И да, Асом был затравлен: осуждающий лик отца являлся ему неизменно, едва он смеживал веки.

«Так и должно быть», – подумал Джардир. Он принял скользящий удар, чтобы подобраться ближе, схватил Асома за рясу, ударил пяткой в бедро, и колено неестественно разогнулось. Не помогло даже безупречное чувство равновесия, и Джардир, воспользовавшись секундным колебанием, повалил Асома на пол. Теперь они сцепились, борясь слишком подвижно и яростно, чтобы читать ауры и учитывать прочитанное. Это была первобытная схватка за верховенство, привычная для Джардира с малых лет.

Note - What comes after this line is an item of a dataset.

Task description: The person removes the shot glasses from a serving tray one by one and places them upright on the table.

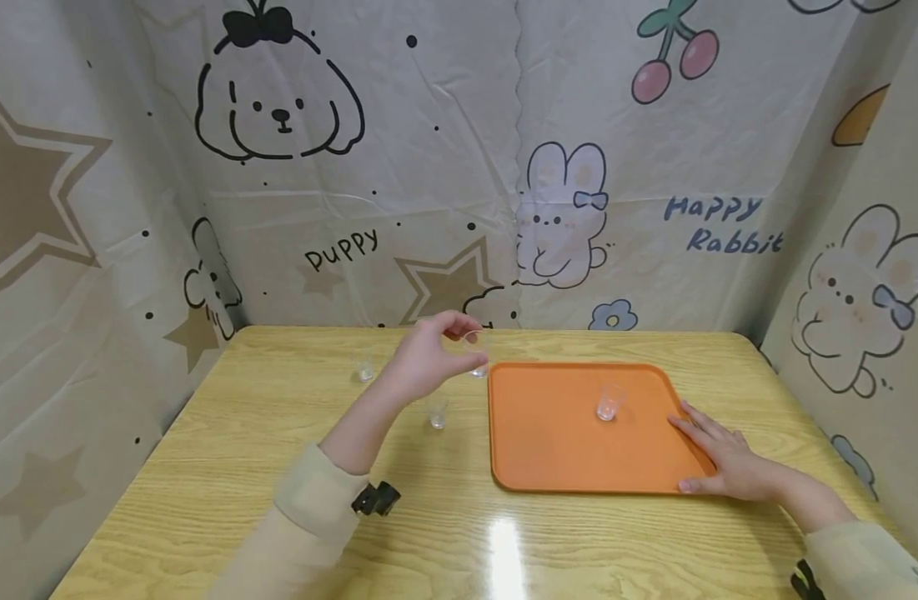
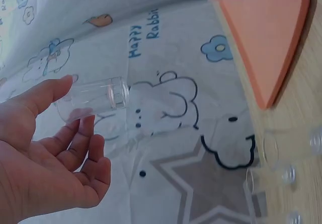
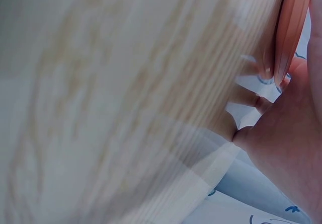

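My left hand (image 1: pixel 428 358) pinches a small clear glass (image 1: pixel 479 368) between thumb and fingers, above the table just off the tray's back left corner. In the left wrist view this glass (image 2: pixel 93 98) lies sideways across the picture, its base pointing away from the palm. A second clear glass (image 1: pixel 607 405) stands on the orange tray (image 1: pixel 549 454), right of its middle. My right hand (image 1: pixel 732 462) rests at the tray's front right corner, fingers spread along the right rim and thumb at the front edge.
Left of the tray, one clear glass (image 1: pixel 364 369) stands on the wooden table (image 1: pixel 226 450) and another glass (image 1: pixel 438 416) stands nearer. The left wrist view has several glasses, partly cut off, at its right edge. A patterned curtain (image 1: pixel 428 192) surrounds the table's back and sides.
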A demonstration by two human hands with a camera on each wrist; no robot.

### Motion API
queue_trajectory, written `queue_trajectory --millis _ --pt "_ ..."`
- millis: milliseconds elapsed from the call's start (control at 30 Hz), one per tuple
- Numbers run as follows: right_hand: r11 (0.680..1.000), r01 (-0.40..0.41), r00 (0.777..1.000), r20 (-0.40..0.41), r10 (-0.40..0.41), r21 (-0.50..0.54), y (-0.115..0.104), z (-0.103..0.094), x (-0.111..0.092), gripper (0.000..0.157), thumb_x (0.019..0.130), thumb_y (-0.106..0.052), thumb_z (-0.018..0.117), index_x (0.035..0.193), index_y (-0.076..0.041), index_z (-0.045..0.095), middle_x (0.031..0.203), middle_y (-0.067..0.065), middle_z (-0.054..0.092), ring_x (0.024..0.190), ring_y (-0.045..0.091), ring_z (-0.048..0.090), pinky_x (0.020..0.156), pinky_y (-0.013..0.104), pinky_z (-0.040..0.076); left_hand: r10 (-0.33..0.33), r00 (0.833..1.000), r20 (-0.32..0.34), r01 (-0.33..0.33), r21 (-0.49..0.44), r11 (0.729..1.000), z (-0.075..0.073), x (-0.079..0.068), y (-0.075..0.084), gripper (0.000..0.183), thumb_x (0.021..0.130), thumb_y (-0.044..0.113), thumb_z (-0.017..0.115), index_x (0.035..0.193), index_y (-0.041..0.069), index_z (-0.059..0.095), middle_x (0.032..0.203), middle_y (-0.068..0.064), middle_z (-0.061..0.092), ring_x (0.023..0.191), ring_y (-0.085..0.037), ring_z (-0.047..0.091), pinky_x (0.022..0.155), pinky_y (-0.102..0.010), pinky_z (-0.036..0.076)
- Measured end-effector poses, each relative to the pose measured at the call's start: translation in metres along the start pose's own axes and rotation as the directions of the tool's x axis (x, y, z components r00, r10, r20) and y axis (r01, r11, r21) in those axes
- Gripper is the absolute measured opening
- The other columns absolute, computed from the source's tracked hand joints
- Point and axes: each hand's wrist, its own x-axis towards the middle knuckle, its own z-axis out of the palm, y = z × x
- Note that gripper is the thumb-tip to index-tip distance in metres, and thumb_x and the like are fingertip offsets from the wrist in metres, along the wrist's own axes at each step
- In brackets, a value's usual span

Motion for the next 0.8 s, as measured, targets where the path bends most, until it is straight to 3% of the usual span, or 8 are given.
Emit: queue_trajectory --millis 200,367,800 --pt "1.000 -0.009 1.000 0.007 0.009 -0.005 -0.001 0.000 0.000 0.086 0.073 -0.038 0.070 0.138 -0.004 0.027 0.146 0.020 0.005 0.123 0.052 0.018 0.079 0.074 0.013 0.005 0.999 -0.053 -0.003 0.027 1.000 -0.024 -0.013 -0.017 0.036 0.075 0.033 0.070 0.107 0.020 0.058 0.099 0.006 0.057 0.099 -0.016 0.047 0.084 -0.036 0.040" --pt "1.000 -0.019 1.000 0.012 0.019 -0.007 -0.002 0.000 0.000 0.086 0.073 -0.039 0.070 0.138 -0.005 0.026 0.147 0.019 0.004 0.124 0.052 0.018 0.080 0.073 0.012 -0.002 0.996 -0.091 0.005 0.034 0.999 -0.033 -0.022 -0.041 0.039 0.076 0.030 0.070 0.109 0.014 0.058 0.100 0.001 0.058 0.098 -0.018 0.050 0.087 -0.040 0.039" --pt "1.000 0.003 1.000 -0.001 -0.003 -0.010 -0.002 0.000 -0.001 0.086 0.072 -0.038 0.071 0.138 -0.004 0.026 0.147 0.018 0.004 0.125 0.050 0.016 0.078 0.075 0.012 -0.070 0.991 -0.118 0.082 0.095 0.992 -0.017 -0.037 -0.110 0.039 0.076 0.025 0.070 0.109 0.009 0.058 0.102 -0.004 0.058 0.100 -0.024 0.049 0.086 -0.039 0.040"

Не был ей чужд и Асом, но он, принц Красии, всегда помнил, что противники боятся его убить.

Джардир не знал такой роскоши, когда боролся за власть. Именно это позволило ему победить стольких дама для воцарения в Копье Пустыни и стало залогом победы здесь. Он продвигался к господству дюйм за дюймом, удерживая корпус сына, дабы тот не пустил в ход ноги; одну его руку придавил туловищем, другую обездвижил и стиснул предплечьем горло.